AI+Education Summit Attendees

    • Lama Ahmad is a researcher on the Policy Research team at OpenAI, where she leads the Researcher Access Program at OpenAI, which facilitates collaborative research on key areas related to the responsible deployment of AI and mitigating risks associated with such systems. A member of the Deployment Planning team at OpenAI, Lama works on conducting analyses to prepare for safe and successful deployment of increasingly advanced AI.

    • Sara leads various R&D efforts to improve critical teacher and student support along the PreK to 16 continuum, with a focus on early childhood and classroom assessment and curricula, and student navigation & guidance and academic support for high school students to ensure success in the high school to post secondary transition.

    • Anabel Altenburg is completing her Master’s in International Education Policy Analysis at Stanford, to consolidate her understanding of global education patterns and practices in a range of socio-political, technological, and economic contexts. Her research is focused on identifying the goals of artificial intelligence in education among different stakeholders: investors, founders, and teachers. Ultimately, it is her conviction that through the collaboration of these stakeholders there will be effective implementation of AI in education moving forward. 

    • Maria is the Chief Academic & Innovation Officer at Step Up Tutoring. 

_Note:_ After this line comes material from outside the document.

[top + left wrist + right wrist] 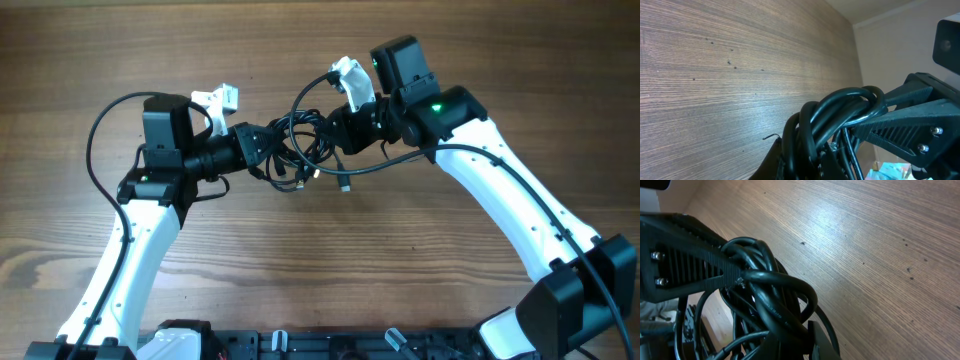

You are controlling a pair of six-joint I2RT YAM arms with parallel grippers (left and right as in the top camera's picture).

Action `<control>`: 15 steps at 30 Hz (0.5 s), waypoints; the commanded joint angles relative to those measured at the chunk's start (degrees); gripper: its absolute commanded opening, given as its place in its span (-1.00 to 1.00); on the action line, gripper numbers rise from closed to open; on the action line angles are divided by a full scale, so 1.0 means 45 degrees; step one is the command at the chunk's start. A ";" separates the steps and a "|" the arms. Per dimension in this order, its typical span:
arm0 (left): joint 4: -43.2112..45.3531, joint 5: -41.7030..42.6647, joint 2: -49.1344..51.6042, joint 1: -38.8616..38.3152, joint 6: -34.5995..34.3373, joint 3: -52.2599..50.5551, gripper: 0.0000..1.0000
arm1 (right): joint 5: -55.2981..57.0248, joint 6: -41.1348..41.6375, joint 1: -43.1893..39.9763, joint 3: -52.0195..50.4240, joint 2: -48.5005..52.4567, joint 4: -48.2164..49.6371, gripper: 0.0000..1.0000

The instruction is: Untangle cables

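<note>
Your left gripper is clamped on the cables. In the left wrist view, one finger presses against a bunch of thick-looking black loops wedged at its base. Your right gripper is clamped too, and its finger bears down on several crossed cords piled over each other.

Both grips sit on the same knot from opposite sides, which is probably the point: with a hold at each end you can draw the bundle apart. Neither wrist view shows whether you've caught one cord or several. It looks like several, so a straight pull may tighten the knot rather than open it.

The tangle hangs between the two grippers, above the middle of the wooden table. Two loose ends with small plugs dangle toward the near side, and one loop arcs up past the right wrist. Those free ends look like the easiest strands to work out first.
</note>
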 commanded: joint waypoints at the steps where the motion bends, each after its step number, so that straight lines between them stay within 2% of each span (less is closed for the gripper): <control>1: -0.0136 -0.1311 0.0121 0.0107 0.0073 0.0165 -0.92 | 0.0840 0.1608 0.0024 0.0063 -0.0146 -0.0015 -0.91; 4: -0.0398 -0.1321 0.0121 0.0107 0.0083 0.0165 -0.92 | 0.1826 0.2200 0.0024 0.0063 -0.0146 0.0010 -0.90; 9: -0.0534 -0.1831 0.0121 0.0097 0.0058 0.0165 -0.92 | 0.2754 0.2837 0.0024 0.0063 -0.0146 -0.0073 -0.78; 15: -0.0597 -0.2691 0.0121 0.0097 -0.0335 0.0165 -0.92 | 0.3152 0.2244 0.0024 0.0063 -0.0146 -0.0083 -0.43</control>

    • Policy Research Program Manager; OpenAI 

      Dylan Arena works within McGraw Hill's Center for Innovation, where he leads a team that turns data into insights for all stakeholders. Dylan has done extensive research and development in next-generation assessment and giving meaning to learning-relevant data, including co-authoring with his doctoral advisor Dan Schwartz the book Measuring What Matters Most: Choice-Based Assessments for the Digital Age (MIT Press, 2013). Dylan joined McGraw Hill in March 2021 with the acquisition of Kidaptive, the edtech company he co-founded in 2011.  Dylan is or has been a youth mentor, tutor, substitute teacher, rugby/soccer/baseball coach, and advisor in the startup, nonprofit, and private-equity sectors. Before that, Dylan earned a bachelor's degree in Symbolic Systems, a master's in Philosophy, a master's in Statistics, and a Ph.D. in Learning Sciences and Technology Design (in the program for Developmental and Psychological Sciences), all from Stanford.

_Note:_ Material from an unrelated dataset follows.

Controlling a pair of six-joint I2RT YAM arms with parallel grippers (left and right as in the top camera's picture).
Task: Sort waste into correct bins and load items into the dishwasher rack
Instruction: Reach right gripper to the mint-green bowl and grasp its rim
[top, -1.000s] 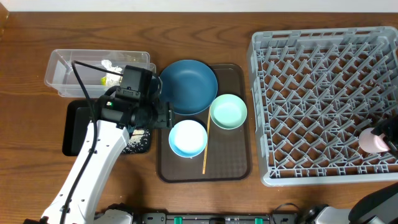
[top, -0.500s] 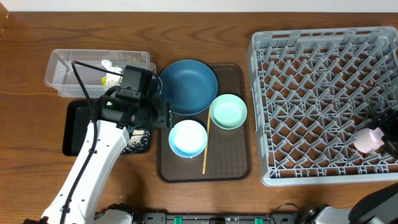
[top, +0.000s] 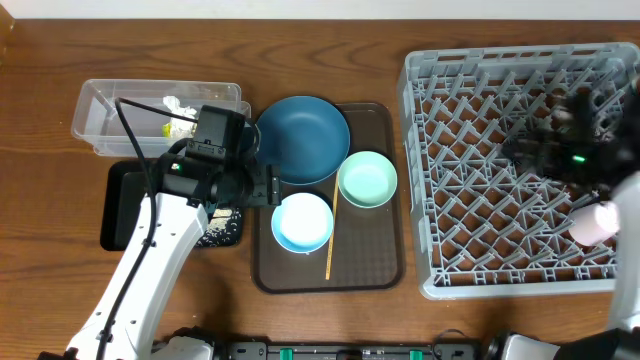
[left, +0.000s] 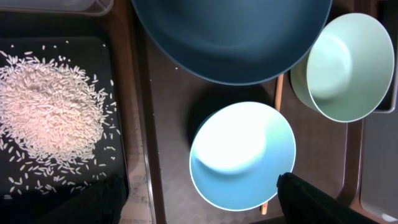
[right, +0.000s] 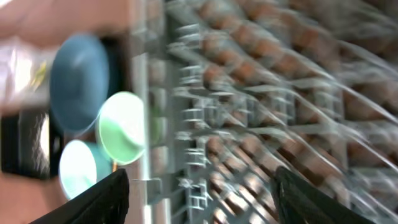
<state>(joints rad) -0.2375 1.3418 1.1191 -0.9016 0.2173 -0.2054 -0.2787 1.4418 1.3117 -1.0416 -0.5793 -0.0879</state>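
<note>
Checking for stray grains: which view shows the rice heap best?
Left wrist: the rice heap is sharp and nearly whole. Overhead, the left arm covers most of it; the right wrist view is too blurred to show it.

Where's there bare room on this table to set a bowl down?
The brown tray is bare at its front-right corner, bordered by the mint-green bowl and the chopstick. Bare table wood runs along the far edge behind the dark-blue plate. The rack holds nothing in its left half. Crowded: the tray's back and left, where plate and light-blue bowl sit close.
</note>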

    • Alfredo J. Artiles is the Lee L. Jacks Professor of Education at Stanford University. Artiles is the Director of the Stanford Center for Opportunity Policy in Education and the Research Institute at Center for Comparative Studies in Race & Ethnicity. His scholarship examines equity paradoxes created by educational policies. He studies how protections afforded by disability status can unwittingly stratify educational opportunities for minoritized groups and is advancing responses to these inequities. Artiles is an elected member of the National Academy of Education, Fellow of the American Educational Research Association and the National Education Policy Center and a Senior Research Fellow at the Learning Policy Institute. He was a Resident Fellow at the Center for Advanced Studies in the Behavioral Sciences. 

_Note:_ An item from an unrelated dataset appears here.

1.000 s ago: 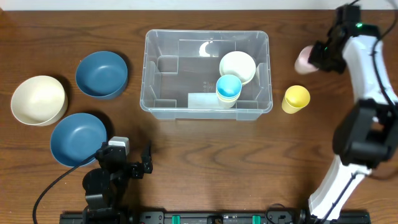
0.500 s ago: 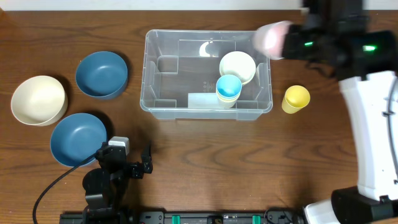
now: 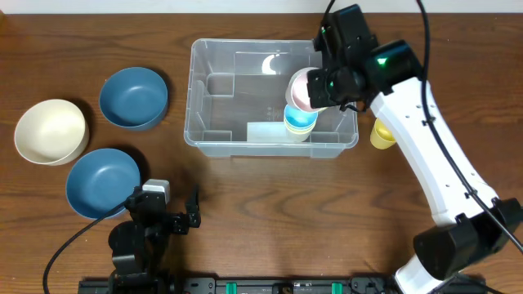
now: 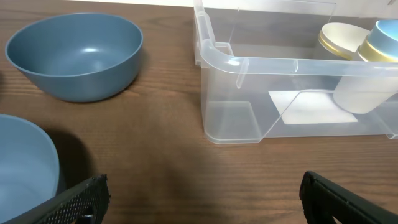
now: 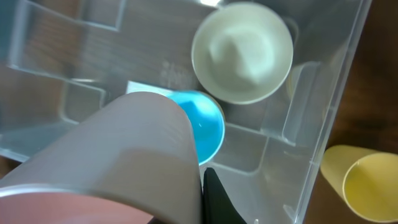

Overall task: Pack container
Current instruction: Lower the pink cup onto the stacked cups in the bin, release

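The container (image 3: 197, 98) is a clear bin at the table's middle back. Inside it stand a cream cup (image 5: 242, 53) and a blue cup (image 3: 300, 119) nested in a pale one. My right gripper (image 3: 320, 86) is shut on the wall of a pink cup (image 3: 300, 91), which hangs tilted over the cream cup inside the bin's right end. In the right wrist view the pink cup (image 5: 112, 162) fills the lower left, with one black finger (image 5: 214, 199) against it. My left gripper (image 4: 205, 205) rests open and holds nothing, near the front edge in front of the container (image 4: 217, 56).
Two blue bowls (image 3: 133, 97) (image 3: 103, 181) and a cream bowl (image 3: 51, 131) sit left of the bin. A yellow cup (image 3: 382, 135) stands on the table right of the bin, partly under my right arm. The blue bowls (image 4: 74, 56) (image 4: 25, 168) also show in the left wrist view.
My right arm has swung left from beyond the bin's right side, carrying the pink cup to above the cups inside the bin. The left arm has not moved.
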Available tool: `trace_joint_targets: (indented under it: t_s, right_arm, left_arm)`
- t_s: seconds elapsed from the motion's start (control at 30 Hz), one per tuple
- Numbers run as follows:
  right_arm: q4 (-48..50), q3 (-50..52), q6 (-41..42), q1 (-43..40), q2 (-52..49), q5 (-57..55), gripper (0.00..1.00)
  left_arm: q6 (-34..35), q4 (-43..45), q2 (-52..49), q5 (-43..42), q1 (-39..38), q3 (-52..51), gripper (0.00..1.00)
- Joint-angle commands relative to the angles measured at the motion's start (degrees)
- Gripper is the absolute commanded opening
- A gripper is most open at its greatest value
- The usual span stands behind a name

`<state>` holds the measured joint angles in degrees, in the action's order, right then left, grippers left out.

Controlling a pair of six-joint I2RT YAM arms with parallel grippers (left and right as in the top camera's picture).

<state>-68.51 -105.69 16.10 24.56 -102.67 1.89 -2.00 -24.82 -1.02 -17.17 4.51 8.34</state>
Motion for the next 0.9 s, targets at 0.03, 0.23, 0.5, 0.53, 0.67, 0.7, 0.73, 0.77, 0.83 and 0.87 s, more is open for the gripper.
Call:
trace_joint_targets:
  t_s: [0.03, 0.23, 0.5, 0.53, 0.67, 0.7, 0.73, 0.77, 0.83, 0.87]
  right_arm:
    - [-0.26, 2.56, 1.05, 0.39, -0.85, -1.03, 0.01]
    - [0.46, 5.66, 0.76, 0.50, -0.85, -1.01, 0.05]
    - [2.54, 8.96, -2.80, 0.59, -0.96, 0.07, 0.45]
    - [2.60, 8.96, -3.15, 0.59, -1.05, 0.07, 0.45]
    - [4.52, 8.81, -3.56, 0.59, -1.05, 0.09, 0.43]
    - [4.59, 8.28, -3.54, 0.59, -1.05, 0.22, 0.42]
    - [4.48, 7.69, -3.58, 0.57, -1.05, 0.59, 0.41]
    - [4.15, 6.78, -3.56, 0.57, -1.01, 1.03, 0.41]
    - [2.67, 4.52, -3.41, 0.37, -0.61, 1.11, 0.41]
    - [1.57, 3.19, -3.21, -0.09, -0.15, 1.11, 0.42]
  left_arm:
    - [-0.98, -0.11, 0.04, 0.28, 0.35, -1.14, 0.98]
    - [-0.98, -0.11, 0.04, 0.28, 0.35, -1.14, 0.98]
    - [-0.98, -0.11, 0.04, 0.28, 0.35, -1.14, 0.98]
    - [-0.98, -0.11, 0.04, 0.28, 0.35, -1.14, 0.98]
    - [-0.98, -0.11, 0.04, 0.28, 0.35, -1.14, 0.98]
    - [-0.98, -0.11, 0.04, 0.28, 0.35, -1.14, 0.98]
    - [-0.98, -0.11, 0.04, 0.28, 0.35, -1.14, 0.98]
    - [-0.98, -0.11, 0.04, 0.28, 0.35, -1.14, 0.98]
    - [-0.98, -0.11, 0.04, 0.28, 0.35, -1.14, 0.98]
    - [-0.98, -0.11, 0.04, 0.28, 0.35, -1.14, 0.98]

    • Haifa Badi-Uz-Zaman is a Program Manager at the Stanford Institute for Human-Centered Artificial Intelligence, where she leads education initiatives that have a diversity, equity, and inclusion focus. Her portfolio includes HAI's courses, fellowships, and convenings on race and technology, arts and technology, AI education for K-12 audiences, and AI application in global contexts. She is passionate about centering perspectives from minoritized communities in technology design and application, particularly voices from developing countries in Asia and Africa. At Stanford, Haifa has also managed research projects at the Cyber Policy Center and the Center on Philanthropy and Civil Society. She has previously worked with Citizen Schools in California and the Aga Khan Development Network in Kenya. Haifa has a bachelor’s degree in journalism from the American University of Sharjah in the United Arab Emirates and a master’s degree in international education policy from Harvard University. 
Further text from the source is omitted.